Hello everyone,
I’m starting in NVIDIA’s CUDA platform and I started doing some tests. I’m basically testing a vector sum using the following code (only showing what I think are relevant parts):
global void vecAdd(float * A, float * B, float * C) {
int i = threadIdx.x;
C[i] = A[i]+B[i];
}
int main(int argc, char ** argv) {
cudaError_t error;
//Declare local stuff
float A = {2.0f, 3.0f, 4.0f, 5.0f, 6.0f};
float B = {2.0f, 4.0f, 6.0f, 8.0f, 10.0f};
float C[5];
//Move stuff to device
float * Ad, * Bd, * Cd;
cudaMalloc((void **)&Ad,5*sizeof(float));
cudaMemcpy(Ad, A, 5*sizeof(float), cudaMemcpyHostToDevice);
cudaMalloc((void **)&Bd,5*sizeof(float));
cudaMemcpy(Bd, B, 5*sizeof(float), cudaMemcpyHostToDevice);
cudaMalloc((void **)&Cd,5*sizeof(float));
//Do stuff
vecAdd<<<1,4>>>(Ad, Bd, Cd);
//Check for errors
error = cudaGetLastError();
if (error != cudaSuccess) {
printf("Error: %s\n", cudaGetErrorString(error));
}
//Retrieve stuff
cudaMemcpy(C, Cd, 5*sizeof(float), cudaMemcpyDeviceToHost);
printf("C: {%.2f,%.2f,%.2f, %.2f, %.2f}\n",C[0], C[1], C[2], C[3], C[4]);
cudaFree(Ad);
cudaFree(Bd);
cudaFree(Cd);
return 0;
}
Code compiles fine, no error on execution neither but the strange behavior is as follows: If I modify the source decreasing the number of threads, I still get the same results on vector C. I noticed that was strange so after modifying the number of threads for values above and below 5 without any changes, I even changed the content of array B. Nothing changed neither.
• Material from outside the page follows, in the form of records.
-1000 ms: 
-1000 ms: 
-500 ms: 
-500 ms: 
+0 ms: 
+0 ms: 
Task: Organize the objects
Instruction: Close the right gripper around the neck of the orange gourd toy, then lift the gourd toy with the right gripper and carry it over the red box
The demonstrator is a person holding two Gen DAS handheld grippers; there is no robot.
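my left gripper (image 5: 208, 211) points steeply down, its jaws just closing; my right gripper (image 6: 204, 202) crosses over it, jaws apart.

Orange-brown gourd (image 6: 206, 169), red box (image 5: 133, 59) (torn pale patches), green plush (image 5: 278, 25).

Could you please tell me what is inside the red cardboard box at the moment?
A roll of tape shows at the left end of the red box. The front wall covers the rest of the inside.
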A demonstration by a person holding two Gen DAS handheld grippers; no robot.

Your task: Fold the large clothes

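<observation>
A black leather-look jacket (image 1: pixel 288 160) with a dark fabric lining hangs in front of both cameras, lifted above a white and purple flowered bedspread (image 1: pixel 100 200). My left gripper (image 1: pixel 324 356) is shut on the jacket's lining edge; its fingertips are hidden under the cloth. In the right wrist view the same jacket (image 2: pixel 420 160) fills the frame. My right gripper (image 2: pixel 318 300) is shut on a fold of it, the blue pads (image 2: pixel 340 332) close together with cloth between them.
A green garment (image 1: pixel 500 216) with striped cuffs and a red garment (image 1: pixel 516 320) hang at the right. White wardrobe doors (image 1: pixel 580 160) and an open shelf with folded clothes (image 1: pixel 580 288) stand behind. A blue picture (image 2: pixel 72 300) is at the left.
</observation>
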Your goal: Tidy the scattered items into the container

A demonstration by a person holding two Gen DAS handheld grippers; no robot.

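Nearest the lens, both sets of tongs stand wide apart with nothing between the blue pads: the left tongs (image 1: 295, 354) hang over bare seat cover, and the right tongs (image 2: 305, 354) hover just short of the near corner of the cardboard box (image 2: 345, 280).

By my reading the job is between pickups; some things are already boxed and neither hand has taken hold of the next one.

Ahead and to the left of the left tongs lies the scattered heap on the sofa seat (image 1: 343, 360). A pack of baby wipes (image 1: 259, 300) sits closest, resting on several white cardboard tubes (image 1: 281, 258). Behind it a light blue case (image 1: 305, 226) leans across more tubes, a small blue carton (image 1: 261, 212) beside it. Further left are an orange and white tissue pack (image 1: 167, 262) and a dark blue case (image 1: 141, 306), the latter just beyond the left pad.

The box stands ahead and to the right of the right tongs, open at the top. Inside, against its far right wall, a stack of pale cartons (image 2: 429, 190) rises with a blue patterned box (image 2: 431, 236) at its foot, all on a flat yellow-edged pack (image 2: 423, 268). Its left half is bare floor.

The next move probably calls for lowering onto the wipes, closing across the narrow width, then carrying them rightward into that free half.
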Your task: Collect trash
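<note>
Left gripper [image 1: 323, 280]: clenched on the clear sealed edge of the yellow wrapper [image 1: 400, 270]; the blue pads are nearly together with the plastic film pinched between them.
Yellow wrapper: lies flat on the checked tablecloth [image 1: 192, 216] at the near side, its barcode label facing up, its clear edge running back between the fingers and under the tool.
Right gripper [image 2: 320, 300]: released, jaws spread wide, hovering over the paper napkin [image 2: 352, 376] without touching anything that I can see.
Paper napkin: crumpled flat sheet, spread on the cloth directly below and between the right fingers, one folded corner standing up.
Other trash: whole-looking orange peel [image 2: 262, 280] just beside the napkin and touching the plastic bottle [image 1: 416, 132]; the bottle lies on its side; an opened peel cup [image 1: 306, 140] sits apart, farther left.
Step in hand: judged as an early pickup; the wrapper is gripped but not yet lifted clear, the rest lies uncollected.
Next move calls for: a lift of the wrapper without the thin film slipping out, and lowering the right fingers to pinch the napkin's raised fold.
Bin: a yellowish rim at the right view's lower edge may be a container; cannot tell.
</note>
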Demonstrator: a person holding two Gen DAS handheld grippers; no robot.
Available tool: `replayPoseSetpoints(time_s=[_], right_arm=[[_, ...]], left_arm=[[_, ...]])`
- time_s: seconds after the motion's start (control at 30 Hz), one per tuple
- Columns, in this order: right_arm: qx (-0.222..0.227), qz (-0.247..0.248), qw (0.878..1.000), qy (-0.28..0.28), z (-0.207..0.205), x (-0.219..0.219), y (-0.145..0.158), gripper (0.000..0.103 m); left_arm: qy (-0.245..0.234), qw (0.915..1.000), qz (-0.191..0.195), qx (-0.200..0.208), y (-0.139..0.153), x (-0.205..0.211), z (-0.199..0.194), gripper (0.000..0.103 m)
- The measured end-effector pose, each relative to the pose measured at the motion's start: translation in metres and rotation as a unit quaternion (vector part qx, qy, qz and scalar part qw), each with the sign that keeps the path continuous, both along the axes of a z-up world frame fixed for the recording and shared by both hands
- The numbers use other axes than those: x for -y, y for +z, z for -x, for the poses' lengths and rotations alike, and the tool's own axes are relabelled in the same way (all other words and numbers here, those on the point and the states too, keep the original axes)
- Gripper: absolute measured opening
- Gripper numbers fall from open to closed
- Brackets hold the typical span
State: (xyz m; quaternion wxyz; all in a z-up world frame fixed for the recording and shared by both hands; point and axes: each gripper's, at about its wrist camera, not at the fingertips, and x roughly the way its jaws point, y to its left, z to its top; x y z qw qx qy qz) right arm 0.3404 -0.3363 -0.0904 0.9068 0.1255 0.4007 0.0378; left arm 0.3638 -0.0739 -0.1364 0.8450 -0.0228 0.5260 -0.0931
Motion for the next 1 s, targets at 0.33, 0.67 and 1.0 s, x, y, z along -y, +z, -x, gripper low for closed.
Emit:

That makes me think of a previously allocated result in the device which I need to erase to have expected behavior, but I can’t find any of this theory in the documentation. Am I missing something? Some other interesting experiments are: I rebooted the computer and compiled the code with only one thread, and it threw me a reasonable result with nan in the all values but the first one; then I changed it to two threads, and also gave nan on all values but the first two ones; then I tried with 3, everything normal, but when I started decreasing the numbers, it wouldn’t change.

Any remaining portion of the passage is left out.